▶ Task details: Copy every line of the following data that includes the string "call".

━━━━━━━━━━

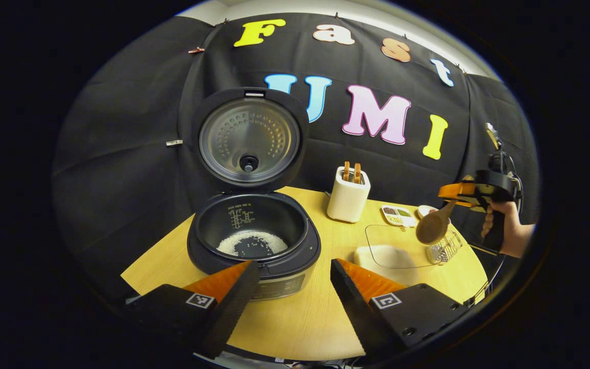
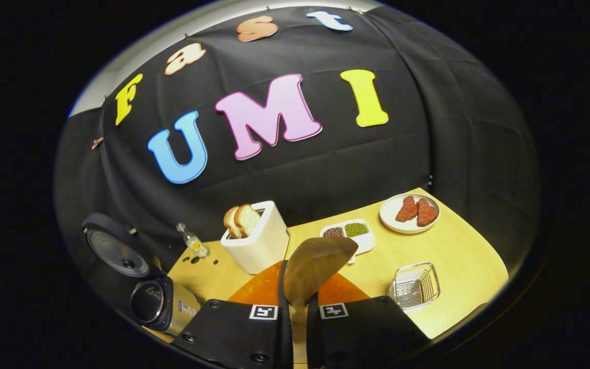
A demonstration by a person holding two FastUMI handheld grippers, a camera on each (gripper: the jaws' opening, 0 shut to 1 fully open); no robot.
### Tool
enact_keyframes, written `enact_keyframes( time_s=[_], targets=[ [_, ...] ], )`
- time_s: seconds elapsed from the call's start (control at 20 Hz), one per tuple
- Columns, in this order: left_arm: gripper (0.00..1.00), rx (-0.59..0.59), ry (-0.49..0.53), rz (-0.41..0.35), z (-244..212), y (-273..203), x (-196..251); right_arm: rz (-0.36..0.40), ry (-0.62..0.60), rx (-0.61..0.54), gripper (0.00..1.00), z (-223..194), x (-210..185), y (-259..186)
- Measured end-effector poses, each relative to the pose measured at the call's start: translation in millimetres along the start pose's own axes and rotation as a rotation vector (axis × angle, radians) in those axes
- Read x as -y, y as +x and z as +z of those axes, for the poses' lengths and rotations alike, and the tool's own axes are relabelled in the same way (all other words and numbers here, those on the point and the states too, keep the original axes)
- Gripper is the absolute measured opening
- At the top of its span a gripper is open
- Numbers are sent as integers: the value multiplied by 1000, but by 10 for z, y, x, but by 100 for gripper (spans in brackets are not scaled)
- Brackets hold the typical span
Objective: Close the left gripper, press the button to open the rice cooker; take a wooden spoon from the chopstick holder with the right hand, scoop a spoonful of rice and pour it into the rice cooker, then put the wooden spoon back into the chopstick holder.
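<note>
My right gripper (image 2: 295, 307) is clamped on the wooden spoon (image 2: 311, 269), handle running back between the fingers, bowl forward. The wire chopstick holder (image 2: 415, 287) stands just ahead to its right, nearer this hand. My left gripper (image 1: 290, 287), fingers apart, hovers before the open rice cooker (image 1: 253, 230), rice inside.
</note>
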State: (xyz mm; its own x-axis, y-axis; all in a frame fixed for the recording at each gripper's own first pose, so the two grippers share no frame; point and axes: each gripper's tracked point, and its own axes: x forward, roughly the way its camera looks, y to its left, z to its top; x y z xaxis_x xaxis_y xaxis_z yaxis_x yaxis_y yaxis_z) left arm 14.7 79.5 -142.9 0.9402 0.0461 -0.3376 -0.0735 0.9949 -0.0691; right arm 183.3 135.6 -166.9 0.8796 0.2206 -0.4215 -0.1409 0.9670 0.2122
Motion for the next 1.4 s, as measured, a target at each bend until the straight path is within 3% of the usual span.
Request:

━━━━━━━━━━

▶ Answer below:
- time_s: seconds elapsed from the call's start (control at 20 Hz), one per tuple
- Measured end-effector poses, each relative to the pose measured at the call's start: translation in millimetres along the start pose's own axes and rotation as a rotation vector (axis × angle, radians) in those axes

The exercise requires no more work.